Dienstag, 14. November 2023

Aktuelle Erinnerung

 85 Jahre nach der Reichspogromnacht war es besonders vielen Menschen in Mülheim ein Bedürfnis sich auf dem Platz der ehemaligen Synagoge zu versammeln. Unter ihnen war auch der 1936 geborene Holocaust-Überlebende und 2021 ernannte Mülheimer Ehrenbürger Jacques Marx. Mit seiner Mutter hatte er sich während der NS-Zeit in französischen Wäldern versteckt, um der Ermordung zu entgehen. Rabbiner David Moshe Geballe schloss in sein Gebet für die Holocaust-Opfer auch jene 1250 Menschen mit ein, die am 7. Oktober 2023 in Israel von den radikalislamischen Terroristen der Hamas ermordet worden sind. "Seit dem Ende des Holocaust sind noch nie so viele jüdische Menschen ermordet worden, wie am 7. Oktober", schlug Oberbürgermeister Marc Buchholz eine Brücke zwischen Vergangenheit und Gegenwart. "Nie wieder ist jetzt", sagte er mit Blick auf die "Menschen, die unsere Meinungsfreiheit missbrauchen, um auf unseren Straßen antisemitische Parolen zu rufen und den Terror der Hamas zu feiern." Ihnen, so Buchholz: "müssen wir entschieden entgegentreten, um unsere Demokratie vor Schaden zu bewahren." Für den Stadtdechanten Michael Janßen führt nur ein Weg zum Frieden, ob in Nahost oder bei uns: "Reden, Reden, Reden!!!" 

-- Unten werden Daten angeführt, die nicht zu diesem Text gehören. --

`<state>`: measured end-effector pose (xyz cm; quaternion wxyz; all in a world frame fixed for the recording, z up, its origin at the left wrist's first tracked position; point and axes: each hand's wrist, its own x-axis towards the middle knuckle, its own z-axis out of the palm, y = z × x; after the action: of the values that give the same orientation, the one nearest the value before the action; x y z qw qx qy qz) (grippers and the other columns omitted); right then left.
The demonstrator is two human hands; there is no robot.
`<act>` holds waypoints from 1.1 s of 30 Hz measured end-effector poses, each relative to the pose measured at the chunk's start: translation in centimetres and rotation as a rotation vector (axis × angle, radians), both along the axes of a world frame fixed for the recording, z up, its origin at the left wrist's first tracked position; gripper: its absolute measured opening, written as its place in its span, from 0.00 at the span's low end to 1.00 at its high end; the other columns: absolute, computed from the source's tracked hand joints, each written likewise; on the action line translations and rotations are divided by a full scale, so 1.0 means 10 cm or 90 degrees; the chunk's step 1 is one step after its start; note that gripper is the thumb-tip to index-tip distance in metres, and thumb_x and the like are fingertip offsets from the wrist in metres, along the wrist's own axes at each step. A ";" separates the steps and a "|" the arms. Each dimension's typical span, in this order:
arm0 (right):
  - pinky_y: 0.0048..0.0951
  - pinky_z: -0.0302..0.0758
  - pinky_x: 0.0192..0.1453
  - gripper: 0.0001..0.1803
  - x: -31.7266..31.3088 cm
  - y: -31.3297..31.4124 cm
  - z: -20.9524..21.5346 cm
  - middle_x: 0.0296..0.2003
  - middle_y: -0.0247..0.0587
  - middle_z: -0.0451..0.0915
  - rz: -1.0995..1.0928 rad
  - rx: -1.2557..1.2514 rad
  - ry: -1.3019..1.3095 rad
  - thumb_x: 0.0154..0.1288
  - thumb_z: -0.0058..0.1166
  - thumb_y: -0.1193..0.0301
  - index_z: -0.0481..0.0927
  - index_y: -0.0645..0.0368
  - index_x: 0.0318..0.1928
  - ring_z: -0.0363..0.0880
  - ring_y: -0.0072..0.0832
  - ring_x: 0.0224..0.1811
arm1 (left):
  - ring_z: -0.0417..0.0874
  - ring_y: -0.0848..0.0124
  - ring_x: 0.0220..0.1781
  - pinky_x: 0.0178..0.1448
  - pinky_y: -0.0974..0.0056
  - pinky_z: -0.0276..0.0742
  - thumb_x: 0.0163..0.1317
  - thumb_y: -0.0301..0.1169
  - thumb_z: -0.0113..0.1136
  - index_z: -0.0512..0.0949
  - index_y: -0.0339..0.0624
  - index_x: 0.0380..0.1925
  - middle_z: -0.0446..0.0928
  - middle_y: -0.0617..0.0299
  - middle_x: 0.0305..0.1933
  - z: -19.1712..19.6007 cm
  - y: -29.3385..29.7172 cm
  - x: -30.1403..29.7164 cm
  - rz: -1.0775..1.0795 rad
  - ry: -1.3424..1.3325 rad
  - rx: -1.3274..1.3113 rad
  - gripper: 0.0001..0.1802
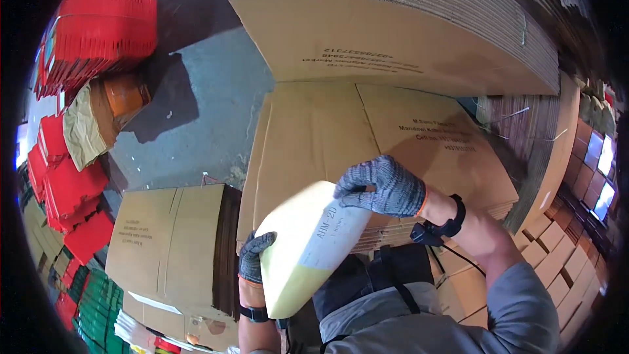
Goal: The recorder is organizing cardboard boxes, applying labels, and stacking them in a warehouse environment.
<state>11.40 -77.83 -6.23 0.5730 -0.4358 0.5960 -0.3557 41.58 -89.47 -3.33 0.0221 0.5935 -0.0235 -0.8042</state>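
Between my two hands is a pale yellow sheet (298, 236), held tilted before my body, with a whiter printed strip along its right side. My left hand (254, 255), in a dark grey knitted glove, grips its left edge, the fingers partly hidden. At the upper right corner my right hand (386, 187), gloved alike with an orange cuff, pinches the sheet. Behind and beneath it lies a stack of flat brown cardboard cartons (314, 131) with dark print on the top one. Whether the sheet is a single layer or several, I cannot tell.
A tall stack of folded cartons (393, 33) rises beyond the one before me. Another carton stack (164, 242) stands at left. Red folded stacks (105, 26), an orange-brown container (124, 95) and green crates (101, 311) line the far left. Grey floor (209, 105) shows between them.
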 end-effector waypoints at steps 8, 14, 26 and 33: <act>0.31 0.78 0.62 0.30 0.09 -0.09 -0.08 0.56 0.40 0.83 -0.093 0.080 -0.268 0.61 0.70 0.71 0.78 0.55 0.64 0.82 0.25 0.55 | 0.89 0.58 0.45 0.52 0.59 0.85 0.55 0.29 0.64 0.79 0.27 0.54 0.86 0.46 0.47 -0.10 -0.01 0.07 -0.041 0.001 -0.006 0.26; 0.34 0.81 0.50 0.24 -0.03 -0.12 -0.19 0.43 0.44 0.87 0.058 0.103 -0.161 0.59 0.71 0.66 0.83 0.57 0.55 0.86 0.30 0.44 | 0.88 0.56 0.48 0.55 0.57 0.84 0.55 0.30 0.65 0.77 0.26 0.56 0.85 0.44 0.49 -0.05 -0.02 -0.01 -0.039 0.034 0.013 0.28; 0.31 0.81 0.50 0.11 0.04 -0.02 -0.14 0.46 0.37 0.87 0.013 -0.147 0.202 0.57 0.71 0.68 0.89 0.53 0.41 0.86 0.29 0.44 | 0.89 0.57 0.48 0.56 0.58 0.84 0.58 0.31 0.64 0.78 0.28 0.57 0.85 0.46 0.51 -0.11 -0.08 -0.19 0.013 0.024 0.050 0.27; 0.45 0.66 0.72 0.13 -0.14 -0.28 0.12 0.48 0.40 0.85 -0.102 -0.257 0.119 0.60 0.67 0.75 0.84 0.56 0.47 0.79 0.42 0.60 | 0.88 0.59 0.45 0.50 0.58 0.86 0.63 0.26 0.60 0.79 0.30 0.53 0.85 0.50 0.47 -0.28 -0.03 -0.12 0.016 -0.100 -0.043 0.19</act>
<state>9.96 -80.66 -5.04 0.3865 -0.5239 0.5958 -0.4703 40.38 -89.77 -6.09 0.0504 0.6540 -0.0444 -0.7535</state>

Besonders bereichert wurde die Gedenkveranstaltung vor dem Medienhaus von Jugendlichen der Gustav-Heinemannschule. Sie zeigten historische Fotos der 1907 eingeweihten und 1938 niedergebrannten Synagoge. Sie lasen ein Gedicht und Zeitzeugenberichte aus der Reichspogromnacht vom 8. auf den 9, November 1938. In dieser Nacht erreichte die seit 1933 staatlich gelenkte Judenverfolgung einen weiteren traurigen Höhepunkt. Nicht nur die Synagoge, die die Jüdische Gemeinde bereits im Oktober 1938, weit unter Wert an die Stadtsparkasse verkauft hatte, wurde niedergebrannt. Der braune Mob misshandelte jüdische Mitbürgerinnen und Mitbürger. Er zerstörte ihre Geschäfte und Wohnungen. Allein in dieser Nacht wurden 80 jüdische Mülheimerinnen und Mülheimer verhaftet und in Konzentrationslager verschleppt. 

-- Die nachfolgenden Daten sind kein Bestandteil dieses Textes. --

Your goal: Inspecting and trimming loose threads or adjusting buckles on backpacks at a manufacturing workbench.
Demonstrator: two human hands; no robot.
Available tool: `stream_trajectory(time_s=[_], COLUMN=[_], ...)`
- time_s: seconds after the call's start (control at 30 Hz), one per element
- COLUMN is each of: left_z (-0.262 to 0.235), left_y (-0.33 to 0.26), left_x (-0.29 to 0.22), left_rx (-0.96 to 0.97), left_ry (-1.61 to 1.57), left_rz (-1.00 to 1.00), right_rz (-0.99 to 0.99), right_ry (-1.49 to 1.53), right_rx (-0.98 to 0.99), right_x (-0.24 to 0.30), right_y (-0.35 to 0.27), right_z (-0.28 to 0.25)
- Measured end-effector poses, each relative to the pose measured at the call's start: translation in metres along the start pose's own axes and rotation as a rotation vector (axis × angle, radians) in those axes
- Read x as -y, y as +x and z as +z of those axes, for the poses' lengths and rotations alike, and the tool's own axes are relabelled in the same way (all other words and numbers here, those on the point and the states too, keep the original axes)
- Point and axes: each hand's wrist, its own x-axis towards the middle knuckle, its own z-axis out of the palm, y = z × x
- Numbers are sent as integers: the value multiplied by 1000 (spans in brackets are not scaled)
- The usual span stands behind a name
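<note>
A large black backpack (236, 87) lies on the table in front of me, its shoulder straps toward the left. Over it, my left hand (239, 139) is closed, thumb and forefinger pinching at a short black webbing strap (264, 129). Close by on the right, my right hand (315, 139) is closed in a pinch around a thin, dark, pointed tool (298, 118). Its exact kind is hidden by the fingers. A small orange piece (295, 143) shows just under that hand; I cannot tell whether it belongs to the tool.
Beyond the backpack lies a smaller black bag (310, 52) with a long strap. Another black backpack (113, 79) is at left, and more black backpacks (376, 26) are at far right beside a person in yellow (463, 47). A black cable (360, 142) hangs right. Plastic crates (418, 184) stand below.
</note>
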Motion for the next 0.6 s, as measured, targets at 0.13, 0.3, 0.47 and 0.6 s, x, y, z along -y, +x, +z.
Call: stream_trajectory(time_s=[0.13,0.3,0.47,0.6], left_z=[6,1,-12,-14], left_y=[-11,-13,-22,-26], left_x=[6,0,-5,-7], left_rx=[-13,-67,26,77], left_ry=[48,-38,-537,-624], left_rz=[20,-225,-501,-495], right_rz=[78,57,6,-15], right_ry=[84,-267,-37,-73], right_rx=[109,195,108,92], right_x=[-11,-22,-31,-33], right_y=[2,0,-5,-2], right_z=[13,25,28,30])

Besonders perfide: Den in Mülheim verbliebenen Jüdinnen und Juden wurde eine sogenannte Sühnesteuer auferlegt, mit deren Ertrag die Schäden der Reichspogromnacht bezahlt werden sollten. So wurden Opfer zu Tätern gemacht. Dies widerfuhr auch jenen 300 jüdischen Mülheimerinnen und Mülheimern, die ihre Flucht ins Ausland mit einer sogenannten Reichsfluchtsteuer bezahlen mussten. Oberbürgermeister Marc Buchholz brachte die heute und morgen mahnenden historischen Tatsachen auf den Punkt, wenn er feststellte: "Uns alle erfüllt es mit tiefer Scham, dass die Zivilcourage auch in unserer Stadt nicht stark genug war, um der Ausgrenzung der jüdischen Nachbarn entgegenzutreten." 1933 zählte die jüdische Gemeinde Mülheims 626 Mitglieder. Von ihnen konnten 300 fliehen und nur 20 im Machtbereich der Nationalsozialisten, gut versteckt oder in einem Konzentrationslager überleben. 270 jüdische Mülheimerinnen und Mülheimer wurden ab 1941 in Konzentrationslager deprotiert und dort ermordet. Heute zählt die Jüdische Gemeinde Duisburg-Mülheim-Oberhausen rund 2700 Mitglieder, von denen etwa 800 aus Mülheim kommen.